McMahon grew up in a flat in Ballymun, a place in north Dublin that is a textbook example of what happens when you take people out of inner-city communities and move them into high rise apartments without shops, recreation facilities or basic infrastructure. Those towers were finally pulled down in 2015, an admission of a mistake that came too late for the many families who had lost a member to drugs or prison or both. The McMahon family was one such.
Philly was a full five years younger than his brother John who was his hero and protector in their tough world. John got involved with drugs at the age of 14 but made sure that his little brother was protected. To this day, Philly is a teetotaller and non-smoker. He tells the truly heartbreaking story of John’s fight to get away from the drug culture that was endemic where he lived. In the end, the only place he was ‘safe’ was in London; unfortunately, he got in to trouble there also and spent five years in prison.

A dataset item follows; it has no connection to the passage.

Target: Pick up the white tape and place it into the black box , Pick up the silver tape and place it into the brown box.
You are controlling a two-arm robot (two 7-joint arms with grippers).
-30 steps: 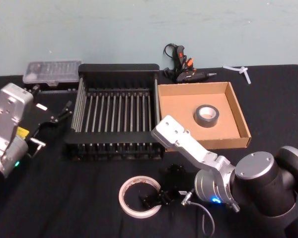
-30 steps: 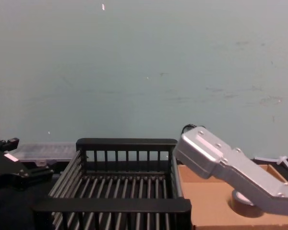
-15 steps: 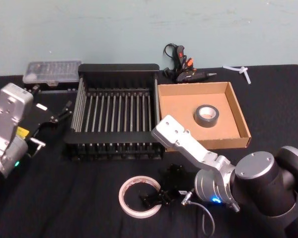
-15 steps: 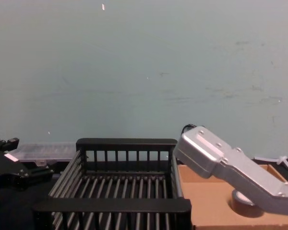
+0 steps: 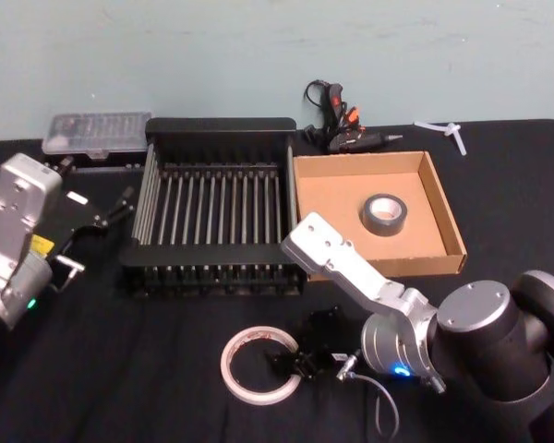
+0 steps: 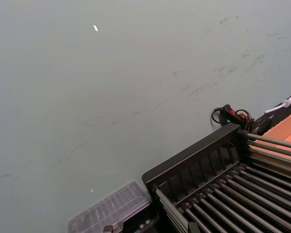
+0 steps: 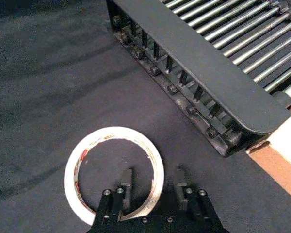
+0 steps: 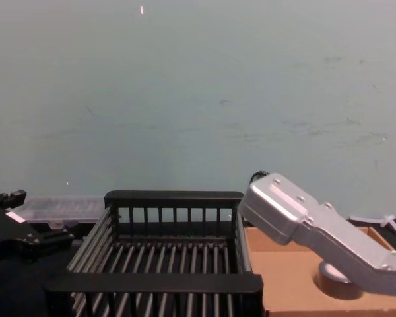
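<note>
The white tape (image 7: 114,172) lies flat on the black table (image 5: 120,369), just in front of the black box (image 5: 217,212). I judge it light, thin and a little floppy, so the wall of the ring is the place to pinch, one finger inside the hole and one outside. My right gripper (image 7: 154,187) hangs low over the ring's near side, fingers apart at a middling width: one tip sits inside the hole, the other outside the band, nothing held yet. My left gripper (image 5: 111,214) waits beside the black box's left wall; I cannot tell how its fingers stand. The black box holds nothing. Touching its right wall, the brown box (image 5: 448,226) already holds the silver tape (image 5: 384,215), lying flat.
</note>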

To give an idea of what they were up against, he tells of the time when John was in a methadone program, one of the effects of which is that the body “balloons out to ten times its size.” The addicts collected their methadone from a place called The Redbrick which became a focal point for dealers, happy to tap in to a ready market.

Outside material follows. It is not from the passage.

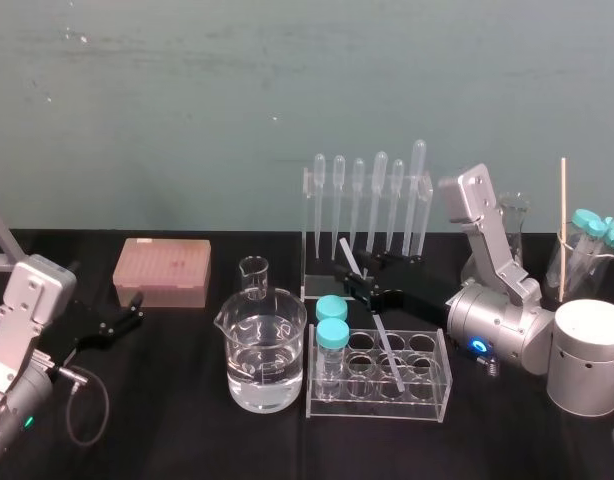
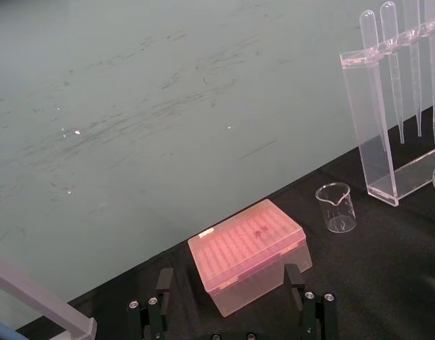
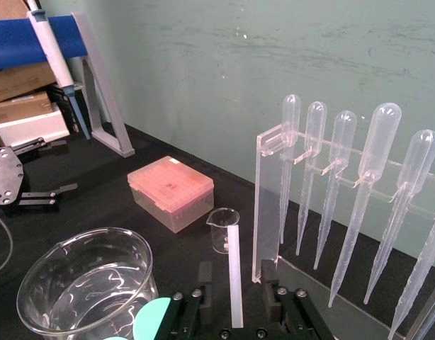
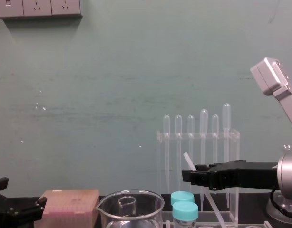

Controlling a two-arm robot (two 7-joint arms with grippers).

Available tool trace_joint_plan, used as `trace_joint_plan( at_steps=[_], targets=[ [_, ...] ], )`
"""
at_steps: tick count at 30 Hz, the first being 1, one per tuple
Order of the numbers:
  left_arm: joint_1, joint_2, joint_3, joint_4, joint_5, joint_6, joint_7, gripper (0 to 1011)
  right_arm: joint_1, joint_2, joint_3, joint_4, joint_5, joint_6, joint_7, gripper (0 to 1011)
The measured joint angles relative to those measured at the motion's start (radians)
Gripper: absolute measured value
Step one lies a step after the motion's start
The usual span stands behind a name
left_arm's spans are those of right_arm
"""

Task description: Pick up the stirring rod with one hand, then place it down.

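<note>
At the far left of the table (image 1: pixel 187 400), the left gripper (image 1: pixel 137 308) rests low with its fingers (image 2: pixel 164 283) spread wide and nothing between them. Just beyond it stands a pink box (image 1: pixel 162 270). Its lid carries a pale strip and a small dark mark, both too small to read. To the right, a small beaker (image 1: pixel 254 277) stands behind a large beaker (image 1: pixel 265 350) that holds clear liquid. Beside it is a clear tube rack (image 1: pixel 427 405), with two teal-capped tubes (image 1: pixel 332 335) at its left end.

The stirring rod (image 1: pixel 385 348) stands tilted, with its lower end down in this rack and its top leaning to the far left. The right gripper (image 1: pixel 349 280) reaches in from the right above the rack. Its fingers (image 3: pixel 204 275) are on either side of the rod at a narrow opening. In the right wrist view a small gap shows on each side. Behind stands the pipette rack (image 1: pixel 367 215).
</note>
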Motion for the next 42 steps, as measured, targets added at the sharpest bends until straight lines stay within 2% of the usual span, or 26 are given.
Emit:
trace_joint_plan(
  at_steps=[5,6,7,11,19,22,23,26,27,28,29,30,31,36,42],
  targets=[
    [0.0,0.0,0.0,0.0,0.0,0.0,0.0,1000,0.0,0.0,0.0,-0.001,0.0,0.0,0.0,281],
    [0.0,0.0,0.0,0.0,0.0,0.0,0.0,1000,0.0,0.0,0.0,-0.001,0.0,0.0,0.0,223],
    [0.0,0.0,0.0,0.0,0.0,0.0,0.0,1000,0.0,0.0,0.0,-0.001,0.001,0.0,0.0,223],
    [0.0,0.0,0.0,0.0,0.0,0.0,0.0,1000,0.0,0.0,0.0,-0.001,0.001,0.0,0.001,94],
    [0.0,0.0,0.0,0.0,0.0,0.0,0.0,1000,-0.001,0.0,0.0,-0.001,0.0,-0.003,0.001,66],
    [0.0,0.0,0.0,0.0,0.0,0.0,0.0,1000,-0.012,-0.004,0.007,-0.004,-0.012,-0.044,-0.002,66],
    [0.0,0.0,0.0,0.0,0.0,0.0,0.0,1000,-0.02,-0.007,0.014,-0.007,-0.019,-0.077,-0.004,66],
    [0.0,0.0,0.0,0.0,0.0,0.0,0.0,1000,-0.038,-0.013,0.028,-0.014,-0.025,-0.129,-0.006,66],
    [0.0,0.0,0.0,0.0,0.0,0.0,0.0,1000,-0.053,-0.016,0.04,-0.021,-0.026,-0.169,-0.006,66],
    [0.0,0.0,0.0,0.0,0.0,0.0,0.0,1000,-0.053,-0.016,0.04,-0.021,-0.026,-0.169,-0.006,66],
    [0.0,0.0,0.0,0.0,0.0,0.0,0.0,1000,-0.079,-0.018,0.056,-0.037,-0.03,-0.22,-0.007,65],
    [0.0,0.0,0.0,0.0,0.0,0.0,0.0,1000,-0.079,-0.018,0.056,-0.037,-0.03,-0.22,-0.007,65],
    [0.0,0.0,0.0,0.0,0.0,0.0,0.0,1000,-0.098,-0.018,0.067,-0.051,-0.03,-0.247,-0.008,65],
    [0.0,0.0,0.0,0.0,0.0,0.0,0.0,1000,-0.173,-0.015,0.113,-0.104,-0.01,-0.311,-0.008,66],
    [0.0,0.0,0.0,0.0,0.0,0.0,0.0,1000,-0.21,-0.012,0.151,-0.155,-0.022,-0.395,-0.004,66]
  ],
)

Driving down the Ballymun Road, it was the same story every time – dozens of bloated addicts, and somewhere in the midst of them, one skinny fella with the flashy tracksuit and whatever drugs they needed.
Today, Philly admits that he is tormented by the memory that when John was at his worst, he was ashamed of him, would not greet him if they passed on the street, would not join in some ordinary family conversation which involved his brother telling a silly story. He has set up a not-for-profit body to help young men and women in the 18-24 age group to get on a path away from the life that killed his brother.

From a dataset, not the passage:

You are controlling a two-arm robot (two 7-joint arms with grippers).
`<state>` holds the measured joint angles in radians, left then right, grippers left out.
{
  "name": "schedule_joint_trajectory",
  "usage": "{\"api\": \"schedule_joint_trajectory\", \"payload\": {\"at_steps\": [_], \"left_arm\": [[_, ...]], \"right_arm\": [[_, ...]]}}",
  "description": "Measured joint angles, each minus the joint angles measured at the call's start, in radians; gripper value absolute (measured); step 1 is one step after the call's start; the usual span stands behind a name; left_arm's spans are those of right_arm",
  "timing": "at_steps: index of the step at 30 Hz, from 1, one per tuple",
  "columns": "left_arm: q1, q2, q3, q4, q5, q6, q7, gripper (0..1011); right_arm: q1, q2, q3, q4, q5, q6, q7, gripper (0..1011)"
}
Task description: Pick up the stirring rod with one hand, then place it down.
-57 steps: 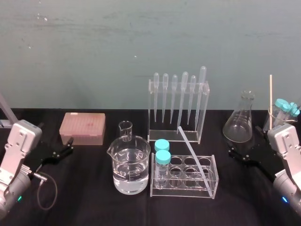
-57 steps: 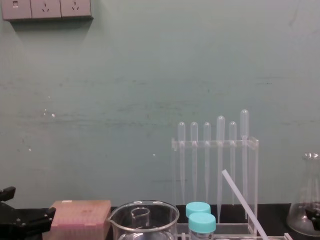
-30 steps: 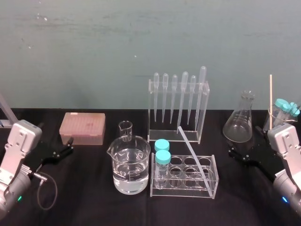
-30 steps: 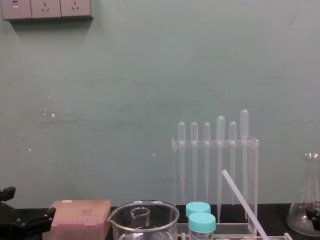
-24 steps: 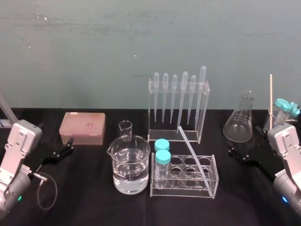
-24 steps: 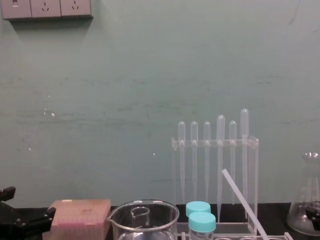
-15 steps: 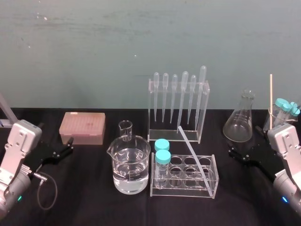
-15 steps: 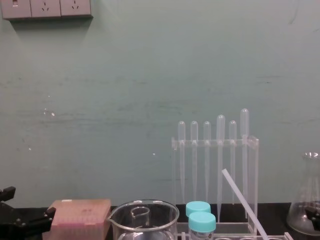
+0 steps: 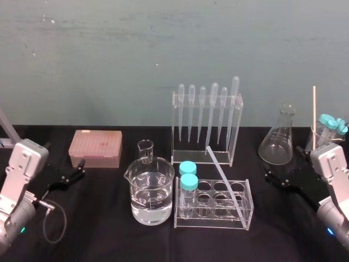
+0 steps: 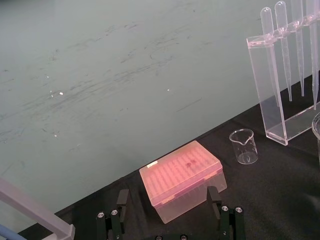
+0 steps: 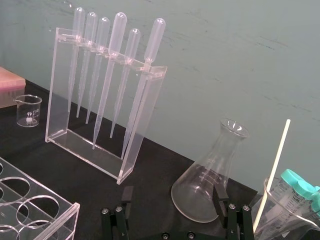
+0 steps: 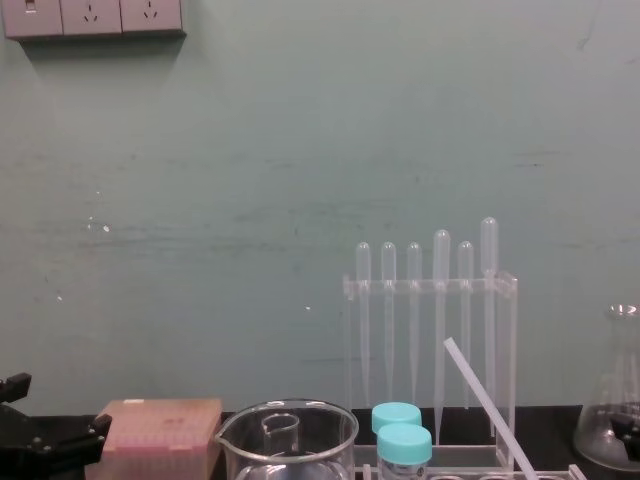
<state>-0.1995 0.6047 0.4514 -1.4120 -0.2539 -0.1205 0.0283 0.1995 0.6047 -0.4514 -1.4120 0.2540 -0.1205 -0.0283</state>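
- The stirring rod (image 9: 224, 178) lies slanted across the test-tube rack (image 9: 214, 224). Its low end is at the rack's near right corner and its high end points toward the pipette stand (image 9: 206, 125). The tilt keeps the upper length off the table, which probably leaves room for fingers to close around it.
- The water-filled beaker (image 9: 152, 191) stands just left of the rack (a likely obstacle to a left-side approach).
- The right gripper (image 9: 282, 162) sits low to the right of the rack, near the conical flask (image 9: 277, 143). Its jaws are spread and empty, and it appears to be the better-placed arm.
- The left gripper (image 9: 80, 168) is parked at far left beside the pink tip box (image 9: 95, 148), jaws spread and empty.
- The pipette stand holds six pipettes upright, bulbs on top.
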Motion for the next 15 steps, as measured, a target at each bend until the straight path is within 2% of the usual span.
{"api": "schedule_joint_trajectory", "payload": {"at_steps": [8, 11, 14, 15], "left_arm": [[0.0, 0.0, 0.0, 0.0, 0.0, 0.0, 0.0, 1000], [0.0, 0.0, 0.0, 0.0, 0.0, 0.0, 0.0, 1000], [0.0, 0.0, 0.0, 0.0, 0.0, 0.0, 0.0, 1000], [0.0, 0.0, 0.0, 0.0, 0.0, 0.0, 0.0, 1000]], "right_arm": [[0.0, 0.0, 0.0, 0.0, 0.0, 0.0, 0.0, 1000], [-0.004, -0.006, 0.014, -0.003, -0.007, -0.008, -0.007, 1000], [-0.009, -0.013, 0.031, -0.013, -0.011, -0.044, -0.01, 1000], [-0.011, -0.017, 0.038, -0.019, -0.013, -0.073, -0.009, 1000]]}}
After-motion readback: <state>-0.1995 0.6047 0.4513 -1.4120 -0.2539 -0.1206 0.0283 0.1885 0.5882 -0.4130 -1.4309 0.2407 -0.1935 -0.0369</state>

McMahon admits that he was a messer at school, though regarded as a local success because he got his Leaving Cert. Three years later, he returned to school to repeat the program, this time doubling his score and getting admission to university. “People from Ballymun did not go to College. College is for poshies.” When he graduated from DCU, it was up there with winning an All Ireland.
All the time, he was running three gyms and would later add a nutrition/food company. And he was training. And playing. “Realistically, without football there was no gym, there was no business. Nobody cared about Philly McMahon from Ballymun, but Philly McMahon the Dublin footballer? That was different.”
There is much to be enthusiastic about in this book. It was Sports Book of the Year 2017, but in fact the sport is secondary – there are no descriptions of games or football heroics. The writing is clear, without any attempt at showiness or flamboyance. The grief at the death of his brother is there, but so is a muted celebration of survival and success. At times emotional, at other times searingly sad or uncompromisingly self-critical, this is a triumph of personal biography.